Data and the Web

Archive for the ‘spreadsheets' Category

Cooking the (Quick)Books

Wednesday, January 14th, 2009

Illinois ST-1 Image Ah, tax season… could there be a more thrilling time of the year?

So, today I was reviewing a sales & use tax form for the State of Illinois. Since our governor really isn't helping matters in our state these days, we felt the least we could do to help was to make sure to pay our taxes on time.

So, I was looking at our sales tax report in Quickbooks and, like a good accountant, just quickly checked to make sure it matched up against the total revenues in the income statement. They didn't match.

Hmm… funny thing about accounting, things really ought to balance.

It was a small discrepancy, but after searching unsuccessfully for the difference, it was clear that the issue involved more than one transaction. And, unfortunately, there were just far too many transactions to try and come up with a solution manually.

So, since I happened to have this data browser laying around, I exported both reports as CSV files and opened them up in Kirix Strata™.

The Quickbooks CSVs were obviously meant for spreadsheet export (as it included subtotals and odd record breaks), so I quickly did some clean up and then did a few gymnastics to compare the tables. Turns out there were a few manual journal entries that weren't mapped to the sales tax codes required by Quickbooks. And here I was hoping to blame Quickbooks… oh well.

Running through this process was a 5 minute affair, but it made me wonder about all these other small data manipulation tasks that are out there. There have got to be millions, nay, billions, of these things — 5 minute one-off, ad hoc data tasks that just can't be solved with the help of a spreadsheet (in this case, grouping or relationships were needed to do this quickly).

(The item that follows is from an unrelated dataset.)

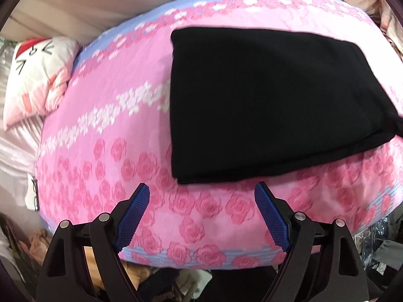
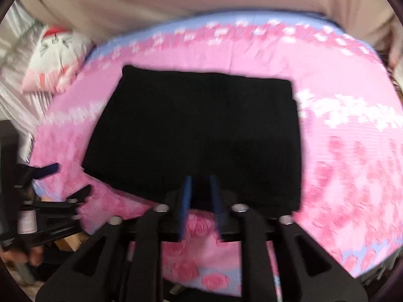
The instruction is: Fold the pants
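Pants [image 1: 272, 105]: matt black cloth. Bedspread [image 1: 121, 166]: printed pink cloth. Gripper pads [image 1: 133, 216]: blue, rough-textured; pivot pins were shiny metal.

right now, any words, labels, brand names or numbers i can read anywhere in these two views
None can be read.
Black pants: no tag or print shows.
Pink bedspread: roses and small flowers only, no lettering.
Pillow: a cartoon cat face, no words.
Left gripper and right gripper: no markings show.

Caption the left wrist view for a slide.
Open left gripper hovers over a pink rose-print bedspread, just short of the folded black pants; cat-face pillow at left.
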Motion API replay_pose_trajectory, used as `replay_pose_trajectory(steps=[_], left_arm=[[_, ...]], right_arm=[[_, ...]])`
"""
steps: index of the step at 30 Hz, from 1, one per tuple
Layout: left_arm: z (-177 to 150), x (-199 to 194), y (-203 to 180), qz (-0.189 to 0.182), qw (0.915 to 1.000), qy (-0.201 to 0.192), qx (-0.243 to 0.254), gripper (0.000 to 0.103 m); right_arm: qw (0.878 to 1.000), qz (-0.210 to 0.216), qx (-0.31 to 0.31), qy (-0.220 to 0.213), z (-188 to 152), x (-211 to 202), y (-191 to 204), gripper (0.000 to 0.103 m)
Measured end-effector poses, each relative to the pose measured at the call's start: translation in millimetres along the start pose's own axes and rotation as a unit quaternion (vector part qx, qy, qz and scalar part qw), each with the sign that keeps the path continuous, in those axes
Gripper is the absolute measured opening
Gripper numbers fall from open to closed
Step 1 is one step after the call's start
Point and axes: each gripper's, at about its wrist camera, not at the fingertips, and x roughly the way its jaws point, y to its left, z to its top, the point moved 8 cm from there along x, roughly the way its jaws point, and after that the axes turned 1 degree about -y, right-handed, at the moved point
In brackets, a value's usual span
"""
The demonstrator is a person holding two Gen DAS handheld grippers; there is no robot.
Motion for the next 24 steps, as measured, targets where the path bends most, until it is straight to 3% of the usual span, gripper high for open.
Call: replay_pose_trajectory(steps=[1,3,5,7,9,10,12,14,15,16,17,18,21,23,24], left_arm=[[-3.9,2.5,3.6,0.003,1.0000,0.004,-0.003,0.083],[-10.9,6.2,10.5,0.010,0.9998,0.012,-0.010,0.083],[-17.7,7.2,20.9,0.016,0.9995,0.017,-0.019,0.083],[-24.8,7.1,33.2,0.021,0.9991,0.016,-0.033,0.083],[-33.5,10.0,44.7,0.024,0.9983,0.024,-0.047,0.083],[-37.0,11.1,49.4,0.026,0.9977,0.030,-0.055,0.083],[-41.4,10.2,56.5,0.029,0.9970,0.033,-0.064,0.083],[-44.0,8.3,63.4,0.036,0.9967,0.029,-0.067,0.083],[-45.6,7.6,67.3,0.043,0.9965,0.027,-0.066,0.083],[-46.9,7.1,70.8,0.048,0.9963,0.027,-0.066,0.083],[-47.6,6.5,73.9,0.049,0.9963,0.026,-0.066,0.083],[-47.0,5.1,77.2,0.051,0.9961,0.022,-0.069,0.083],[-38.2,3.5,79.8,0.051,0.9962,0.013,-0.069,0.083],[-26.3,0.8,76.3,0.047,0.9968,0.004,-0.065,0.083],[-18.0,-2.9,73.4,0.045,0.9971,-0.005,-0.061,0.083]], right_arm=[[0.999,-0.014,-0.032,-0.028,1.6,-2.2,5.4,0.030],[0.997,-0.032,-0.071,-0.005,8.5,-9.9,20.5,0.032],[0.997,0.026,-0.070,-0.033,30.0,-33.6,50.3,0.031],[0.994,0.057,-0.080,-0.055,53.3,-42.6,78.5,0.031],[0.990,0.086,-0.093,-0.059,71.9,-29.1,106.8,0.031],[0.990,0.093,-0.099,-0.046,71.9,-12.9,116.6,0.031],[0.986,0.104,-0.123,0.044,45.7,41.7,135.1,0.032],[0.982,0.085,-0.170,0.011,40.3,39.9,147.9,0.032],[0.981,0.082,-0.171,0.028,46.3,30.7,152.1,0.032],[0.984,0.117,-0.137,0.014,60.5,13.2,152.2,0.031],[0.985,0.147,-0.090,-0.018,80.9,-7.6,145.5,0.030],[0.987,0.143,-0.067,-0.039,98.9,-17.0,133.5,0.030],[0.994,0.068,-0.015,-0.086,140.4,-27.4,71.4,0.030],[0.997,0.037,0.031,-0.054,144.9,-3.6,18.0,0.031],[0.999,0.013,0.051,-0.009,137.6,23.4,-12.0,0.031]])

What do people normally do in these situations? I fear that they probably spend hours working the problem manually. Got a similar story and/or solution? Feel free to share in the comments section below.

Posted in data analysis, dirty data, spreadsheets | 2 Comments »

The Long Tail of Enterprise Software Demand

Thursday, June 19th, 2008

I was able to attend Dion Hinchliffe's webinar yesterday (sponsored by Snaplogic — three more free seminars to go) called “Bringing Web 2.0 into the Enterprise with Mashups: Drivers, Requirements and Benefits.” The session was a very a nice overview of how mashups have impacted the consumer space and how they are creeping into the enterprise. However, there was one point that struck me as particularly salient… it was something Dion termed “The Long Tail of Enterprise Software Demand.”

I always find it interesting when the concept of the long tail is applied outside of its original scope, and I think Dion nailed it on the head with this analogy. The synopsis is that there is a large demand curve for software in the enterprise, but only the biggest, most global projects get funded and developed. The rest of IT's resources go to maintaining existing systems. However, there is an extremely long tail of other customized software needs at the business unit level, the departmental level, and even at the individual level that never get created.

The point Dion was making was that there is a lot of potential for easy-to-develop mashups to fill this gap — a self-serve model, if you will. Mashup tools would make it easy for individuals to create the specific applications they need with a short turnaround time. In fact, one of Dion's wrap-up points was that mashup tools should be as easy to use as a spreadsheet.

To take a step back for a second, it may be useful to define what a mashup is. I would venture to say that when people think of mashups, the first thing that comes to mind is something that integrates a Google Map with other web data, like housing data. Zillow would be a classic example of this type of mashup. In fact, Programmable Web states that a full 39% of mashups on their site are related one way or another to mapping.

Wikipedia puts it this way:

In technology, a mashup is a web application that combines data from more than one source into a single integrated tool; an example is the use of cartographic data from Google Maps to add location information to real-estate data, thereby creating a new and distinct web service that was not originally provided by either source.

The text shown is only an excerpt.